* [Work item]: Repeat all the data word for word.
# # #
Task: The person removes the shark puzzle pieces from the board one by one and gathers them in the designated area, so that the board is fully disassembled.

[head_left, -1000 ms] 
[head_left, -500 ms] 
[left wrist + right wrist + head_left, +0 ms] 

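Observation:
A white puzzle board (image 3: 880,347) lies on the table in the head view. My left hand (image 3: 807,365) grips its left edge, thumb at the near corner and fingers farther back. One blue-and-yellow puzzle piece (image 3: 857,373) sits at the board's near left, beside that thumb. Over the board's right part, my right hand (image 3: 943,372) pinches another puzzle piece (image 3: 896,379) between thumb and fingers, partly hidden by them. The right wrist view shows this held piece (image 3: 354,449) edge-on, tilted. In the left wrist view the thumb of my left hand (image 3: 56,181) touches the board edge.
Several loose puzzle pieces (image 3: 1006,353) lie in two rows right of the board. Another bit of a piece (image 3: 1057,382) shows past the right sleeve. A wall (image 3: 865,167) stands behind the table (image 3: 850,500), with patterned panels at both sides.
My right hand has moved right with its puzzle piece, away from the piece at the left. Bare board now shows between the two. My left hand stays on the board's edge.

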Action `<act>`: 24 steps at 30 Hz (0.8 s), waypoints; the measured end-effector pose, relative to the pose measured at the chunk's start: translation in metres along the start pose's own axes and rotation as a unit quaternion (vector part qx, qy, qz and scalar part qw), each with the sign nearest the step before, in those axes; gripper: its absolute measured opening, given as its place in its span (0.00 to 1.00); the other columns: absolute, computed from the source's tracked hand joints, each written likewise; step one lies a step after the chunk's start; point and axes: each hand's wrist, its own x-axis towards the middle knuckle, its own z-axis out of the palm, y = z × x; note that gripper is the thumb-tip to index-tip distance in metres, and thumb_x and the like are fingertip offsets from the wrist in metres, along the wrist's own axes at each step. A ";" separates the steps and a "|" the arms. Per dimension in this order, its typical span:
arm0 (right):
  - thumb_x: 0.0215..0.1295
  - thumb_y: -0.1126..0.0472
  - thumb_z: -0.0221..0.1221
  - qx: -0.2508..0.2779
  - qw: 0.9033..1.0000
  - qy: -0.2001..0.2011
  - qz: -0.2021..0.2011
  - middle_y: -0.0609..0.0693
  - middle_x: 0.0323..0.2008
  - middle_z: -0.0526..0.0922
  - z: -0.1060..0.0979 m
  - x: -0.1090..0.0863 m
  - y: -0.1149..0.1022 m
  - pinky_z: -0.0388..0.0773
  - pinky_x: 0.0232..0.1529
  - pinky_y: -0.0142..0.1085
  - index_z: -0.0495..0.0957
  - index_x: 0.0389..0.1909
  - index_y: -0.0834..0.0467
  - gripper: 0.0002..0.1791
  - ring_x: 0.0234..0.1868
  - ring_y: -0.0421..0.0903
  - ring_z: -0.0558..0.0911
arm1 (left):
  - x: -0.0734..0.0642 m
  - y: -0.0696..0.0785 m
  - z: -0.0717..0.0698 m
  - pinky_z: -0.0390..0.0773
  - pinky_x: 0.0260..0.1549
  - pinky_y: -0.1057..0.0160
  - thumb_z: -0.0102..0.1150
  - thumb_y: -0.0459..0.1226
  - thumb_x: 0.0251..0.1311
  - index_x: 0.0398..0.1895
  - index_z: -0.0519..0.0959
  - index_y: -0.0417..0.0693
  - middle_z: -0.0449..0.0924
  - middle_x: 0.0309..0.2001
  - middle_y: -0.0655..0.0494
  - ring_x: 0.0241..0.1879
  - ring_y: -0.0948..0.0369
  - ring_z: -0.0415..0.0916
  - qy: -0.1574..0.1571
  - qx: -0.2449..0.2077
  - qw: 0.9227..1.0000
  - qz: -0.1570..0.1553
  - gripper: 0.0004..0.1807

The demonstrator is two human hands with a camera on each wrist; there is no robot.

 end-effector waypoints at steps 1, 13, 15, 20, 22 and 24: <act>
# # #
* [Solution]:
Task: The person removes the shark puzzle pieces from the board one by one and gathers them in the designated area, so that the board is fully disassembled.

[head_left, -1000 ms] 
[head_left, -500 ms] 
[left wrist + right wrist + head_left, +0 ms] 

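Observation:
A white puzzle board (image 3: 880,347) lies on the table in the head view. My left hand (image 3: 807,365) grips its left edge, thumb at the near corner and fingers farther back. One blue-and-yellow puzzle piece (image 3: 857,373) sits at the board's near left, beside that thumb. Over the board's right part, my right hand (image 3: 943,372) pinches another puzzle piece (image 3: 896,379) between thumb and fingers, partly hidden by them. The right wrist view shows this held piece (image 3: 354,449) edge-on, tilted. In the left wrist view the thumb of my left hand (image 3: 56,181) touches the board edge.
Several loose puzzle pieces (image 3: 1006,353) lie in two rows right of the board. Another bit of a piece (image 3: 1057,382) shows past the right sleeve. A wall (image 3: 865,167) stands behind the table (image 3: 850,500), with patterned panels at both sides.
My right hand has moved right with its puzzle piece, away from the piece at the left. Bare board now shows between the two. My left hand stays on the board's edge.
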
Action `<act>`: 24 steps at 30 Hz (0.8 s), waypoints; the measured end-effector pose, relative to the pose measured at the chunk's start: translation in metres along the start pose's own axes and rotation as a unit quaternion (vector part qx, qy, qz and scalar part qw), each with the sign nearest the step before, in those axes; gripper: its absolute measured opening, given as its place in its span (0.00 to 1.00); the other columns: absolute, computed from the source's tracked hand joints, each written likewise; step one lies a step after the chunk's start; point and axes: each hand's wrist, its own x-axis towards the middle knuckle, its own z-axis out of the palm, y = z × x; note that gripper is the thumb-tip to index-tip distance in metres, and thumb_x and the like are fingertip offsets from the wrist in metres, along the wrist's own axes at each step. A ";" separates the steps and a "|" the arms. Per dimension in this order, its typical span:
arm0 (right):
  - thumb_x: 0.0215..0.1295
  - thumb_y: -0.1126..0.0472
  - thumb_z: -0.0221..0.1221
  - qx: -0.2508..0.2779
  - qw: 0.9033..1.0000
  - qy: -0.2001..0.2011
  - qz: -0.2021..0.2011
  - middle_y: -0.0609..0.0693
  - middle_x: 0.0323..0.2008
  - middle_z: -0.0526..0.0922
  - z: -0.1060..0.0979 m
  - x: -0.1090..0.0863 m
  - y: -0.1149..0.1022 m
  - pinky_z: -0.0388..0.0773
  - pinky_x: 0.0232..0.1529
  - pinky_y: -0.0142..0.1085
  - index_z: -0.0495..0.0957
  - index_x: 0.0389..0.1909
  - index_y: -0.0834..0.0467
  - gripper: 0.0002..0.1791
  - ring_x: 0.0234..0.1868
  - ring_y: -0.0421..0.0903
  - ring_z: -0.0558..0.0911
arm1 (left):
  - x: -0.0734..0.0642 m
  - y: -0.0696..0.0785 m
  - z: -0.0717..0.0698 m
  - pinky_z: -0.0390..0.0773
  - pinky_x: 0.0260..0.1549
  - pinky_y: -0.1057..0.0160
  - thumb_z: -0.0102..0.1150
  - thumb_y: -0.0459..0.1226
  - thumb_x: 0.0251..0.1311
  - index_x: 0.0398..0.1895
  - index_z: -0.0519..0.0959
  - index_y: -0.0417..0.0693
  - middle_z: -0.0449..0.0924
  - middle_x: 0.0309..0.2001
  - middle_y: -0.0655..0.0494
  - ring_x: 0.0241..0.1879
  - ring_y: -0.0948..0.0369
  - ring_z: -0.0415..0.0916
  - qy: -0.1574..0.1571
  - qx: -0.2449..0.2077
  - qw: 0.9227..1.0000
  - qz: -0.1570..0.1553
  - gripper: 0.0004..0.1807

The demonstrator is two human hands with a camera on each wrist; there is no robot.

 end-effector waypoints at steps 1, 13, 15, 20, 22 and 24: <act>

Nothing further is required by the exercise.